• **PROBLEM REQUIREMENTS**
Return every line below in which "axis" appears.

Segment Start: SOURCE MATERIAL

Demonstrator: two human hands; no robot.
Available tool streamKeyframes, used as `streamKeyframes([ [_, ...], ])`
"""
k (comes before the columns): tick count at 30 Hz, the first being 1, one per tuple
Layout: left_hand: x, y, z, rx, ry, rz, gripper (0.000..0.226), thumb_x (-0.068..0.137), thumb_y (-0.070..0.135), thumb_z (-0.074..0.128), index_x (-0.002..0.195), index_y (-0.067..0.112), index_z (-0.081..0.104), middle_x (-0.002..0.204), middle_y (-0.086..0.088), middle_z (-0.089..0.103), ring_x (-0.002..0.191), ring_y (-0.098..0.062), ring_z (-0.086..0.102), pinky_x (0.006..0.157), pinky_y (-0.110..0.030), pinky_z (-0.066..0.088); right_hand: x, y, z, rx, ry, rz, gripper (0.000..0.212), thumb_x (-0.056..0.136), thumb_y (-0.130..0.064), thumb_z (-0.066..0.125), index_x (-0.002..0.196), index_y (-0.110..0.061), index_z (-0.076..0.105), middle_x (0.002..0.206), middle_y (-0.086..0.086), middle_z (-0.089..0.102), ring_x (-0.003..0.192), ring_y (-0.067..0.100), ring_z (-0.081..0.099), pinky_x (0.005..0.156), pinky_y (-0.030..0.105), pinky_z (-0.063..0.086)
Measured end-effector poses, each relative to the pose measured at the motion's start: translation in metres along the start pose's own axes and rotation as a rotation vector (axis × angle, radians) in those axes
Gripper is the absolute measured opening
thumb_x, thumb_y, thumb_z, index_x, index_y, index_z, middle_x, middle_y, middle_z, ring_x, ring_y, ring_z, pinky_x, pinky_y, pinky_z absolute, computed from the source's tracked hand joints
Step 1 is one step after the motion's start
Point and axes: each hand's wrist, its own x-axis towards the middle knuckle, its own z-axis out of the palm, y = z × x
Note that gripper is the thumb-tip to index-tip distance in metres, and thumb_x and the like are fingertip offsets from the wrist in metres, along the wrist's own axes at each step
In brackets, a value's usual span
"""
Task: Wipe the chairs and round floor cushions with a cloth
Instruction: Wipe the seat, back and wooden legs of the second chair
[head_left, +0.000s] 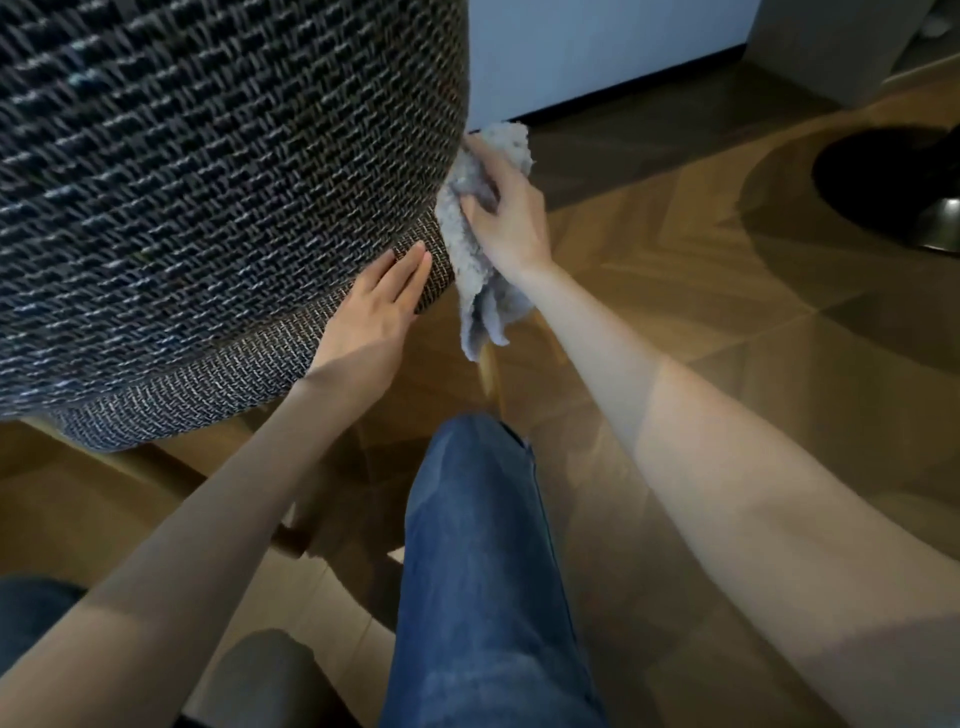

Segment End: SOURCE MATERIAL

• **THE COMPLETED TASK**
Measured end-effector poses, each relative to the pose measured at the motion's start: translation in metres along the start pose's own axes and rotation as a rotation vector (axis × angle, radians) in those axes
Point and axes: each hand's wrist, its own x-axis towards the middle knuckle, its own z-axis out of the palm, y = z × x

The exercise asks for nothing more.